Eire divided his large tome into four parts: On the Edge, Protestants, Catholics, and Consequences. This division helps gives the book both focusing allowing the reader to see the big picture at the same time. The 50-60 years covered in “On the Edge” has Eire go over the strands of theological, political, and culture thoughts and developments that led to Luther’s 95 theses. “Protestants” goes over the Martin Luther’s life then his theological challenge to the Church and then the various versions of Protestantism as well as the political changes that were the result. “Catholics” focused on the Roman Church’s response to the theological challenges laid down by Protestants and how the answers made at the Council of Trent laid the foundations of the modern Catholicism that lasted until the early 1960s. “Consequences” focused on the clashes between the dual Christian theologies in religious, political, and military spheres and how this clash created a divide that other ideas began to challenge Christianity in European thought.

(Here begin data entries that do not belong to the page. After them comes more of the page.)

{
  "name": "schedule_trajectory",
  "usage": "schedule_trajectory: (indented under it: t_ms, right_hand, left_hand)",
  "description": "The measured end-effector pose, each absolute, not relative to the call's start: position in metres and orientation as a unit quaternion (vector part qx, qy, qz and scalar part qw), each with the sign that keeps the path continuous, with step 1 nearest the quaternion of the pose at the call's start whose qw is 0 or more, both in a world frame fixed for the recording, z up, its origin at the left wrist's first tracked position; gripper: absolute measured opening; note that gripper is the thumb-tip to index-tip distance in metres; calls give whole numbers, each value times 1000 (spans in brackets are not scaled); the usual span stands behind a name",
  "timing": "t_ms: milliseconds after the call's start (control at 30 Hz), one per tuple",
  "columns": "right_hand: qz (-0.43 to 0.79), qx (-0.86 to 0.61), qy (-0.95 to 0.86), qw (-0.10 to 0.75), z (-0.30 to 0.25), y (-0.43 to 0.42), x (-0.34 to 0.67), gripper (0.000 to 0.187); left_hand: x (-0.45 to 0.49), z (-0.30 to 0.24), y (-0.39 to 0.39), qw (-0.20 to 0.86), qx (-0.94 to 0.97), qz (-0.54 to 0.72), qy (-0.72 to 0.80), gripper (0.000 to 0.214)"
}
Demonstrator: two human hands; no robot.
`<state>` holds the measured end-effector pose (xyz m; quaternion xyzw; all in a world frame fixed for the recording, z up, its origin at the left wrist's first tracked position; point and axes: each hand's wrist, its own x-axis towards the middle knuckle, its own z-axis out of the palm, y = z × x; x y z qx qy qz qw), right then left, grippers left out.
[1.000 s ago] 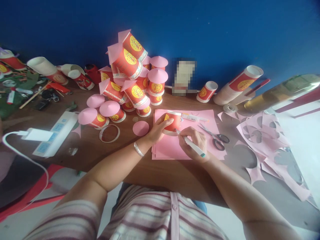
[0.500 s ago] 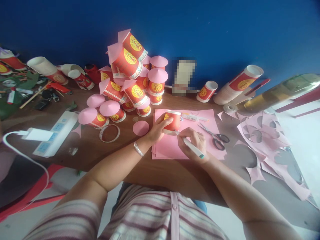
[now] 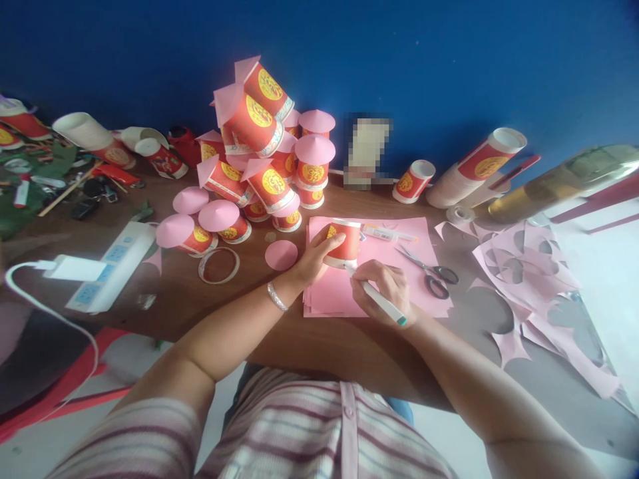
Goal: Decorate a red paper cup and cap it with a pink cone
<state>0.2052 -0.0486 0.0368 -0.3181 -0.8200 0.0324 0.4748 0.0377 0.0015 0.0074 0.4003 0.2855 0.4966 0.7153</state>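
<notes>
A red paper cup (image 3: 345, 242) with a yellow emblem is gripped by my left hand (image 3: 317, 258), thumb across its front. Its white band faces down toward me. My right hand (image 3: 384, 286) pinches a white marker pen (image 3: 383, 303) with a green end, and the tip is at the cup's white band. Pink paper sheets (image 3: 329, 299) lie stacked beneath both hands. On the sheets, to the right, are scissors (image 3: 429, 273) with dark handles and a second white marker (image 3: 382, 233) with an orange end.
Several red cups with pink cone tops (image 3: 254, 120) are piled at the back left. A power strip (image 3: 112, 269) with a white charger lies left. Pink paper scraps (image 3: 529, 266) cover the right side. A pink disc (image 3: 281, 255) and tape roll (image 3: 460, 214) lie nearby.
My right hand and the marker have shifted slightly left and down along the cup's band. The cup is tipped a little differently in my left hand.
</notes>
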Motion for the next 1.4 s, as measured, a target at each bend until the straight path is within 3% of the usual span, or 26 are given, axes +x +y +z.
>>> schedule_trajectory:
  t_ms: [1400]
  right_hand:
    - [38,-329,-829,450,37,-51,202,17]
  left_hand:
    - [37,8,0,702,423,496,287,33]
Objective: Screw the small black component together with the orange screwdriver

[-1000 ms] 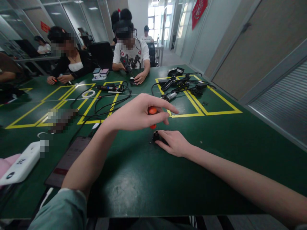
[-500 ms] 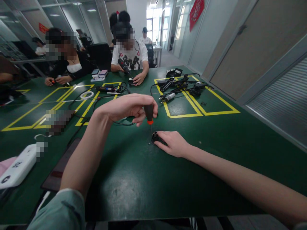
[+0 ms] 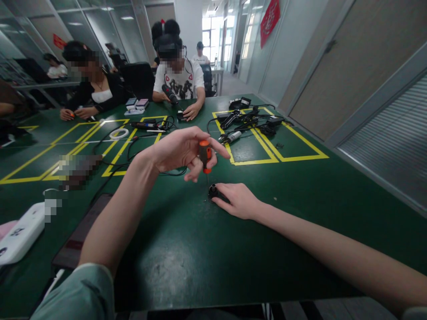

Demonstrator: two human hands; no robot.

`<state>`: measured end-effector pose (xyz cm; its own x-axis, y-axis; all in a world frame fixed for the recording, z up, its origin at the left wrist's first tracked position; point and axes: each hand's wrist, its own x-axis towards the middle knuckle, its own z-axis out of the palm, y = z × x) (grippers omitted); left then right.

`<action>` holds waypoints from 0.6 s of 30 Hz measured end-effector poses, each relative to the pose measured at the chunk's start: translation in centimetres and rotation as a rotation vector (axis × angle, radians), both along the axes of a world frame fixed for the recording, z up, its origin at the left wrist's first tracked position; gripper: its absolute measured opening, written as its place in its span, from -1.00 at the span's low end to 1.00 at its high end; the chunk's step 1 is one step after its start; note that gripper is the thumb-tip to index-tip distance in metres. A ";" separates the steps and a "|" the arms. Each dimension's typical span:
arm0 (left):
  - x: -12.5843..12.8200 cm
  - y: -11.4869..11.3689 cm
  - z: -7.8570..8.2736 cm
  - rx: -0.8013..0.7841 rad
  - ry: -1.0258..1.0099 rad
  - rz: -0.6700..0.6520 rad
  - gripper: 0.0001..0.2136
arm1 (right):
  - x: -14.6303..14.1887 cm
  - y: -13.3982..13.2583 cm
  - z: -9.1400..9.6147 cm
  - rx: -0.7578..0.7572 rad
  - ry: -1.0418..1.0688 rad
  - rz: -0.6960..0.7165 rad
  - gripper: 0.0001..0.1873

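Note:
My left hand [image 3: 187,153] grips an orange and dark grey screwdriver [image 3: 204,156] by its handle, with the forefinger stretched out past it. The screwdriver stands nearly upright, its thin shaft reaching down to a small black part [image 3: 213,190]. Whether the tip sits in a screw is too small to tell. My right hand [image 3: 238,201] lies low on the green table [image 3: 267,262], its thumb and fingers closed around that black part and pressing it to the surface. A short round black stub sticks up from the part. Tiny specks lie beside it.
Black cables and adapters [image 3: 256,122] lie in yellow-taped boxes at the back right. A power strip [image 3: 25,233] and a dark phone [image 3: 80,235] are at my left. Across the table a person [image 3: 178,82] holds a dark power tool; another person [image 3: 96,91] sits further left.
My left forefinger has lifted off the screwdriver's top and stretched out to the right, uncovering the orange end. The screwdriver stays over the black part, which my right hand still holds.

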<state>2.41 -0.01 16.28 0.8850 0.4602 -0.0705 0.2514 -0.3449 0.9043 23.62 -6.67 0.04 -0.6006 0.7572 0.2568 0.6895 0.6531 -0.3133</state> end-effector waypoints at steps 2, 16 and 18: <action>0.0 -0.2 0.1 -0.014 -0.004 -0.018 -0.52 | 0.0 0.0 0.0 0.000 -0.003 0.000 -0.70; -0.3 0.7 -0.6 -0.178 -0.054 0.137 -0.58 | -0.1 0.0 0.2 -0.007 -0.034 -0.016 -0.71; -0.2 0.6 -0.7 -0.132 -0.050 0.101 -0.58 | -0.1 0.0 0.2 -0.004 -0.019 -0.009 -0.72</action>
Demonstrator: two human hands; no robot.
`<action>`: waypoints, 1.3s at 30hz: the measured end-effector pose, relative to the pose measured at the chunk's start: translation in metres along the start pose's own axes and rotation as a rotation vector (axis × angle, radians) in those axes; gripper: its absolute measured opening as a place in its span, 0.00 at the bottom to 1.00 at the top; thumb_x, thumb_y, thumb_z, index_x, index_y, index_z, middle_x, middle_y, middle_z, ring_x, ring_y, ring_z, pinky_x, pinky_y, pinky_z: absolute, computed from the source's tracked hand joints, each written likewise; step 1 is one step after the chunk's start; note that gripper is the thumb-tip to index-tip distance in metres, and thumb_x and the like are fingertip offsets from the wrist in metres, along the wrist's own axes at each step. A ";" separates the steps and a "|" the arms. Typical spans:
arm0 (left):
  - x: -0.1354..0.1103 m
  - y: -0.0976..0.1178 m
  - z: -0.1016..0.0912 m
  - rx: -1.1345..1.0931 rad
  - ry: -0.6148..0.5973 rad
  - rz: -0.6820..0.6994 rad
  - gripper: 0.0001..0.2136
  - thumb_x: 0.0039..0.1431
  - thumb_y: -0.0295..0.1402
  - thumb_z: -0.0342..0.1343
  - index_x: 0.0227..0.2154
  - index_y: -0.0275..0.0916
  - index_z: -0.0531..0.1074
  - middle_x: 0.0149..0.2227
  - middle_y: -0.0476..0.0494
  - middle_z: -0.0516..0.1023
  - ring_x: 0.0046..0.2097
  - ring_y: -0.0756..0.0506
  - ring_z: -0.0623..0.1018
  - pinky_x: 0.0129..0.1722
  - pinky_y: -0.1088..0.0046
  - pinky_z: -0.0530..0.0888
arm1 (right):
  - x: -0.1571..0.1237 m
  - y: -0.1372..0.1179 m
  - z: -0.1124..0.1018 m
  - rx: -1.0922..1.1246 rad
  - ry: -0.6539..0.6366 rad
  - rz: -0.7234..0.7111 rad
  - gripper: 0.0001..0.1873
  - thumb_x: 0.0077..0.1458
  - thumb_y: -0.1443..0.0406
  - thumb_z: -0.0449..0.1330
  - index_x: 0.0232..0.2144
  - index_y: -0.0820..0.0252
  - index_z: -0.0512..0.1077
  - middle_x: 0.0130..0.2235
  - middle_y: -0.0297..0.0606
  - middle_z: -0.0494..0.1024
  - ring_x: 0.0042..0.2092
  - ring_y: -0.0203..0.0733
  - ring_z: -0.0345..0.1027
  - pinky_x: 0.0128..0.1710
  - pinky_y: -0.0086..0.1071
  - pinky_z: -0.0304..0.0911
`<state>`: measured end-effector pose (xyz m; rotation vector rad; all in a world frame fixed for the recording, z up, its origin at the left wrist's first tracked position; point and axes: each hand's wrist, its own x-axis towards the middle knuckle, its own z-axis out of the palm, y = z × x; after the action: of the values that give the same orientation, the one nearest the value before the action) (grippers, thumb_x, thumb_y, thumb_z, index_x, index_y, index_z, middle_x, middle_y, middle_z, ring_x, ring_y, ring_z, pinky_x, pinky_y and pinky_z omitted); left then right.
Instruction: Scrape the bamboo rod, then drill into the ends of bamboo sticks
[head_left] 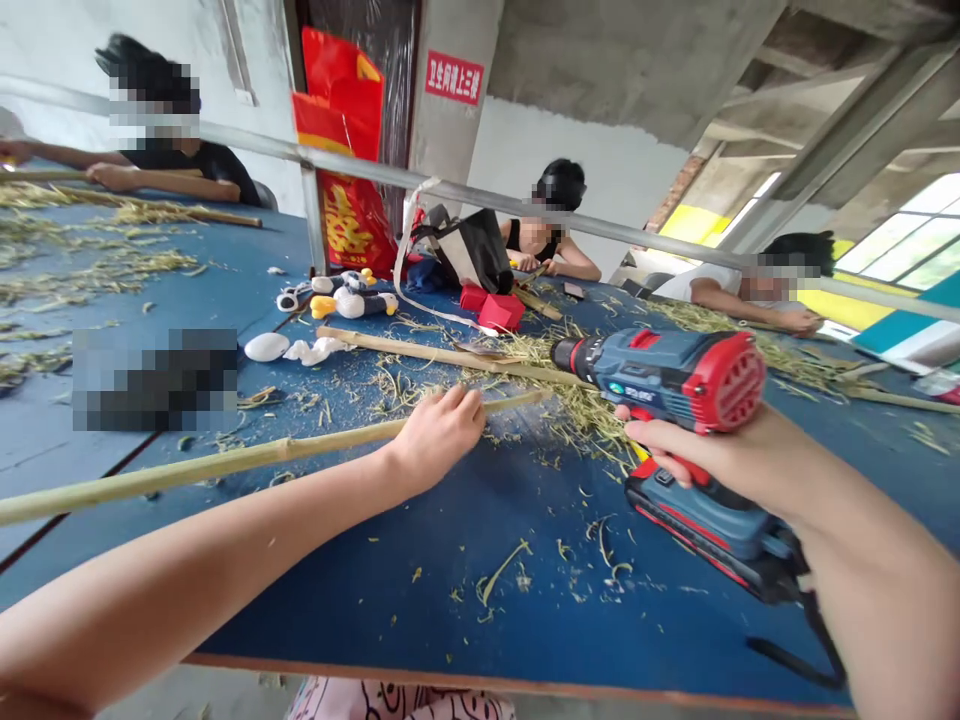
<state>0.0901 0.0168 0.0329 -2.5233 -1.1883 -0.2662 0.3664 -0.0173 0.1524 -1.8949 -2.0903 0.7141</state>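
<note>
My left hand (441, 438) is wrapped round a pale green bamboo pole (247, 460) near its right end. The pole slants across the blue table and runs out at the left edge of the view. In my right hand (697, 450) is a blue and red cordless drill (637, 365), gripped by its handle, with the chuck pointing left. A strap hangs from its battery base. The chuck is close to the right end of the held pole; whether a bit is fitted I cannot make out. Behind lies a second, browner bamboo pole (420, 350), partly hidden by the drill.
Bamboo shavings (577, 420) litter the blue table (420, 580). Toward the back are plush toys (352, 300), a red box (501, 312), a bag (480, 250) and a large red sack (352, 200). A metal rail (465, 190) crosses behind. Several people sit beyond it.
</note>
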 end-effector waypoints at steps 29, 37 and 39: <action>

Over the course of almost 760 out of the 920 pages, Eire covers two centuries worth of history in a variety of ways to give the reader a whole picture of this period of history. The final approximately 160 pages are of footnotes, bibliography, and index is for more scholarly readers while not overwhelming beginner readers. This decision along with the division of the text was meant mostly for casual history readers who overcome the prospect of such a huge, heavy book.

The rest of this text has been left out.